> **Task brief**
Your answer should be the full listing, copied word for word.
(Beginning of Data extract)
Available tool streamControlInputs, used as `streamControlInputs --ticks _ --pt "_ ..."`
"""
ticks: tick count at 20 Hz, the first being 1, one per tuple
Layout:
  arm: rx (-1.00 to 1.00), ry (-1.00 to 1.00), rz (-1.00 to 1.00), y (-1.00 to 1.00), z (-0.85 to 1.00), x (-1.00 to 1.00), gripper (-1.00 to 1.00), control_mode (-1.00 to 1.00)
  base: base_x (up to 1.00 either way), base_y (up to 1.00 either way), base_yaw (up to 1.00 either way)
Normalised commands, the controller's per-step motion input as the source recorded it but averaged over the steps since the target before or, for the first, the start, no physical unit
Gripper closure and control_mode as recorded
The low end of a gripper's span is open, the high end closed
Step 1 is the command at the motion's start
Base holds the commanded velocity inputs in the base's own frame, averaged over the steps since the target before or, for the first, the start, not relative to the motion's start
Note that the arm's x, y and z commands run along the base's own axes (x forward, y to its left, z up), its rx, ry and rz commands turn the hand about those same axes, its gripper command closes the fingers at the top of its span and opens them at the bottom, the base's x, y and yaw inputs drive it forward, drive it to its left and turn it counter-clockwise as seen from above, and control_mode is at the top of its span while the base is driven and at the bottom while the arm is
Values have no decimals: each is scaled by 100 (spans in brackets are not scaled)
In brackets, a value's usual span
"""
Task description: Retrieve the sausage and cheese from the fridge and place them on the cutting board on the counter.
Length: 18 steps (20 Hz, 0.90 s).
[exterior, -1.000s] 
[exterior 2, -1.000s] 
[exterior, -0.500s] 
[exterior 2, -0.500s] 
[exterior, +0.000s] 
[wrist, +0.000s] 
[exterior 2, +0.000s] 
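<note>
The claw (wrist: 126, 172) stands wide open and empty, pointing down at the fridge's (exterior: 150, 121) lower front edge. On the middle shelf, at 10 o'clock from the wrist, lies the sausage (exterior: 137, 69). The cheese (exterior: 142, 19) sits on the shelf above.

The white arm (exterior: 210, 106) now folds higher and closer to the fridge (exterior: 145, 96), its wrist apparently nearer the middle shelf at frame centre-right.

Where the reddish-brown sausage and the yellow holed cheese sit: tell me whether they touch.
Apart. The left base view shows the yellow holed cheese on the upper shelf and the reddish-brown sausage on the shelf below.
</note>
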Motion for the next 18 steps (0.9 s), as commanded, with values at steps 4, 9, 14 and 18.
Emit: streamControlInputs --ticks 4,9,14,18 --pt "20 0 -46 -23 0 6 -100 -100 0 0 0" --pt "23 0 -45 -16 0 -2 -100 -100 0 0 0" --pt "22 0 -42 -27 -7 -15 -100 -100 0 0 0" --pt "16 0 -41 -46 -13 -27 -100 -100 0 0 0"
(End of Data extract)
> **Solution to the problem**
Available tool streamControlInputs, used as `streamControlInputs --ticks _ --pt "_ ..."`
"""
ticks: tick count at 20 Hz, the first being 1, one per tuple
Layout:
  arm: rx (-1.00 to 1.00), ry (-1.00 to 1.00), rz (-1.00 to 1.00), y (-1.00 to 1.00), z (-0.85 to 1.00), x (-1.00 to 1.00), gripper (-1.00 to 1.00), control_mode (-1.00 to 1.00)
  base: base_x (up to 1.00 either way), base_y (up to 1.00 either way), base_yaw (up to 1.00 either way)
Normalised commands, the controller's per-step motion input as the source recorded it but averaged over the steps since the target before or, for the first, the start, no physical unit
Gripper closure and control_mode as recorded
The low end of a gripper's span is open, the high end closed
Step 1 is the command at the motion's start
Base holds the commanded velocity inputs in the base's own frame, averaged over the steps since the target before or, for the first, the start, not relative to the motion's start
Note that the arm's x, y and z commands run along the base's own axes (x forward, y to its left, z up), its rx, ry and rz commands turn the hand about those same axes, its gripper command closes the fingers at the top of its span and opens them at the bottom, the base's x, y and yaw inputs drive it forward, drive it to its left and turn it counter-clockwise as seen from above, and control_mode is at the top of its span while the base is driven and at the bottom while the arm is
Values have no decimals: each is scaled by 100 (spans in brackets are not scaled)
In brackets, a value's usual span
"""
Task description: Retrieve the sausage and cheese from the fridge and place them on the cutting board on the counter.
Length: 18 steps (20 Hz, 0.90 s).
[exterior, -1.000s] 
[exterior 2, -1.000s] 
[exterior, -0.500s] 
[exterior 2, -0.500s] 
[exterior, +0.000s] 
[wrist, +0.000s] 
[exterior 2, +0.000s] 
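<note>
The claw (wrist: 126, 172) stands wide open and empty, pointing down at the fridge's (exterior: 150, 121) lower front edge. On the middle shelf, at 10 o'clock from the wrist, lies the sausage (exterior: 137, 69). The cheese (exterior: 142, 19) sits on the shelf above.

The white arm (exterior: 210, 106) now folds higher and closer to the fridge (exterior: 145, 96), its wrist apparently nearer the middle shelf at frame centre-right.

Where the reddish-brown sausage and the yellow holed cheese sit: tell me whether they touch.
Apart. The left base view shows the yellow holed cheese on the upper shelf and the reddish-brown sausage on the shelf below.
</note>
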Motion for the next 18 steps (0.9 s), as commanded, with values at steps 4, 9, 14 and 18.
Emit: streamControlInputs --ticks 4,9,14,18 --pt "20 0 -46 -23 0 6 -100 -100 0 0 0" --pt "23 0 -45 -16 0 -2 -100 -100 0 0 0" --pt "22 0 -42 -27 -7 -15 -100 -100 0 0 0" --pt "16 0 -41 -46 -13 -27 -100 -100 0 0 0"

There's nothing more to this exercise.